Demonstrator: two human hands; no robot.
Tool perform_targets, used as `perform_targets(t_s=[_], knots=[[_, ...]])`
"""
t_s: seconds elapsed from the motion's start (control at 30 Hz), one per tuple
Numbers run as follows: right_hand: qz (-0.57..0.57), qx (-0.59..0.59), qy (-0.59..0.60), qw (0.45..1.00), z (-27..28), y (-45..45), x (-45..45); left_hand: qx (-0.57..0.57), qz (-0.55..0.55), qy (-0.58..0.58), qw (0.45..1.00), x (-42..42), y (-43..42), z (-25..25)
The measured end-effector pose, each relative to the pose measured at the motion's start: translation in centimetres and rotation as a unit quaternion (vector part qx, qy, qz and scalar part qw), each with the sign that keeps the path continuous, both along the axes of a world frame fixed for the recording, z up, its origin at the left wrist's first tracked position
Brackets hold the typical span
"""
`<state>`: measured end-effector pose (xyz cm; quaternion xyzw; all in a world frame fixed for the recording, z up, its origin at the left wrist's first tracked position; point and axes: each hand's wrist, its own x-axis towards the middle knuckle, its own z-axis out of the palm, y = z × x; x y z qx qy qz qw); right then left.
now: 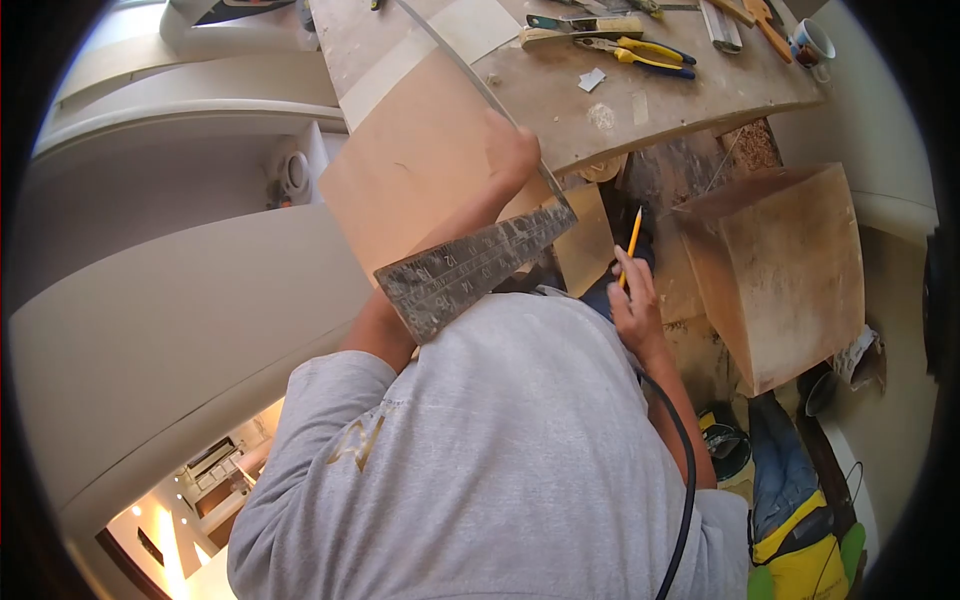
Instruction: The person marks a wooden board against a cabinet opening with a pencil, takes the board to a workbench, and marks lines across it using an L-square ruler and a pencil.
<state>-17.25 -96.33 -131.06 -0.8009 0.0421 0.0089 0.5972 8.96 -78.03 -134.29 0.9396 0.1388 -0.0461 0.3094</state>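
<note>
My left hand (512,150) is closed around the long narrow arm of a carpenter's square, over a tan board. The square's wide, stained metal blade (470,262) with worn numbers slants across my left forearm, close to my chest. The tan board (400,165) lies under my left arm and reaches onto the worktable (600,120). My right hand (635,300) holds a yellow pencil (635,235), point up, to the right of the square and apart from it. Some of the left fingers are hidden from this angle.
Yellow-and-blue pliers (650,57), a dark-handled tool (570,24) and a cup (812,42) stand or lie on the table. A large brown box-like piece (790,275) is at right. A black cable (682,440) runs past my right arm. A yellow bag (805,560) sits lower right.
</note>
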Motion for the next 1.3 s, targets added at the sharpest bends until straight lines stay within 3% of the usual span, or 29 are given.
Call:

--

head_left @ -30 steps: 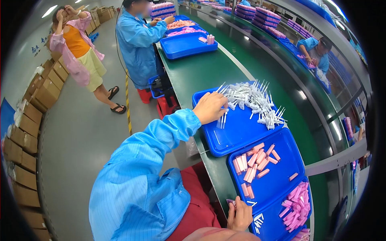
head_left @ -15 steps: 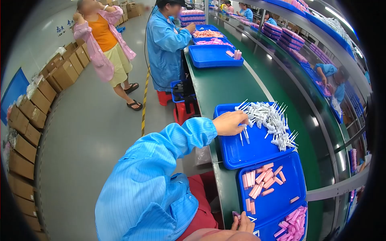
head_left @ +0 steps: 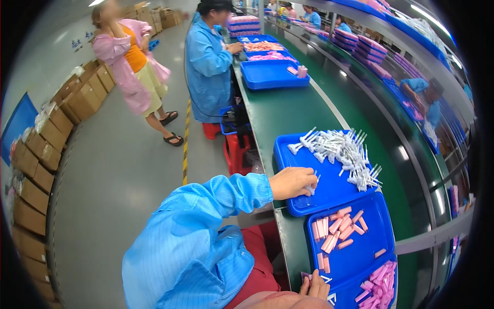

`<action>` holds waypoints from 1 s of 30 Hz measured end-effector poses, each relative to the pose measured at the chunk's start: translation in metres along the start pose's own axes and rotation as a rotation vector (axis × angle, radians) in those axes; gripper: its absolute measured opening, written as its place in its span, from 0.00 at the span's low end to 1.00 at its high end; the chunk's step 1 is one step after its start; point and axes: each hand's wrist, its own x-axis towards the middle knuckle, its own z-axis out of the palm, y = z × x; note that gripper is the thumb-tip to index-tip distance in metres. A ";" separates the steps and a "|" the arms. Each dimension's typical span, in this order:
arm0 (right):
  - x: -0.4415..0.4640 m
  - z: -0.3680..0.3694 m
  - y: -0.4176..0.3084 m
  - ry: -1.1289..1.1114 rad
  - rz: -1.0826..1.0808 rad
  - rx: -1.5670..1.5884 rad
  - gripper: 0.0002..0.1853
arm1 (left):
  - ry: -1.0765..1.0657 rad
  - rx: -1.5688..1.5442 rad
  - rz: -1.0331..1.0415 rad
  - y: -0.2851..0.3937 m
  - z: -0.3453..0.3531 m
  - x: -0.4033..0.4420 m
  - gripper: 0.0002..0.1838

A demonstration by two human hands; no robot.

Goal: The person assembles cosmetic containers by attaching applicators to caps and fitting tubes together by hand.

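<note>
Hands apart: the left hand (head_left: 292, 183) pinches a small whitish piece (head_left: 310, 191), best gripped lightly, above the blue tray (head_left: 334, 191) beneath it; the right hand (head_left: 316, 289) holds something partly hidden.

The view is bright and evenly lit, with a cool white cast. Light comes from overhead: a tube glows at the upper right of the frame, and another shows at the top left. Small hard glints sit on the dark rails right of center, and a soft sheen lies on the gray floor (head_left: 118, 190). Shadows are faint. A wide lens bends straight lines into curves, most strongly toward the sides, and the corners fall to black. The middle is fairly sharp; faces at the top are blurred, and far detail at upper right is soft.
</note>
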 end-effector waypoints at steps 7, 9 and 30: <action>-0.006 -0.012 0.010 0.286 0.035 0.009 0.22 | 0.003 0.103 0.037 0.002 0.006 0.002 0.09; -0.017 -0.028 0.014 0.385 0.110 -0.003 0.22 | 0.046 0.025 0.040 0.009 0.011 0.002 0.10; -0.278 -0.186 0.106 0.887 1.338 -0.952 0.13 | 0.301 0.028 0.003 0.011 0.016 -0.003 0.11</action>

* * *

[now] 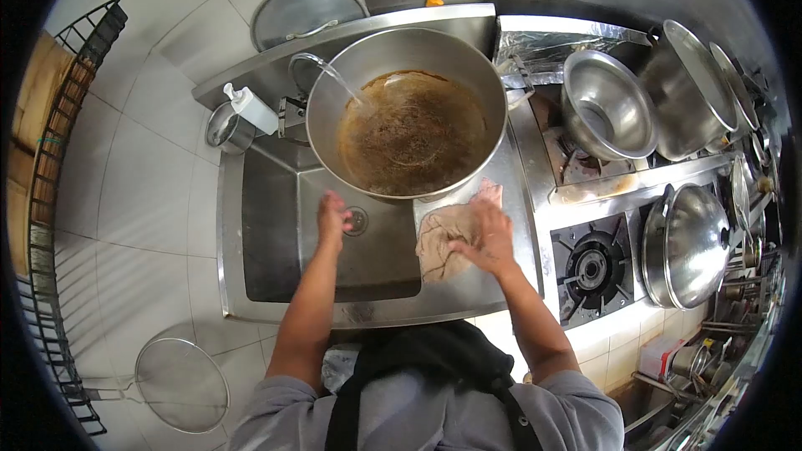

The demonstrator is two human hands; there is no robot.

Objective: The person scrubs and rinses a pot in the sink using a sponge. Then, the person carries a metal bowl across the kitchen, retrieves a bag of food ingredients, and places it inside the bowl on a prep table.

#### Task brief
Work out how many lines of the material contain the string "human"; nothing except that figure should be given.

#### Answer section
3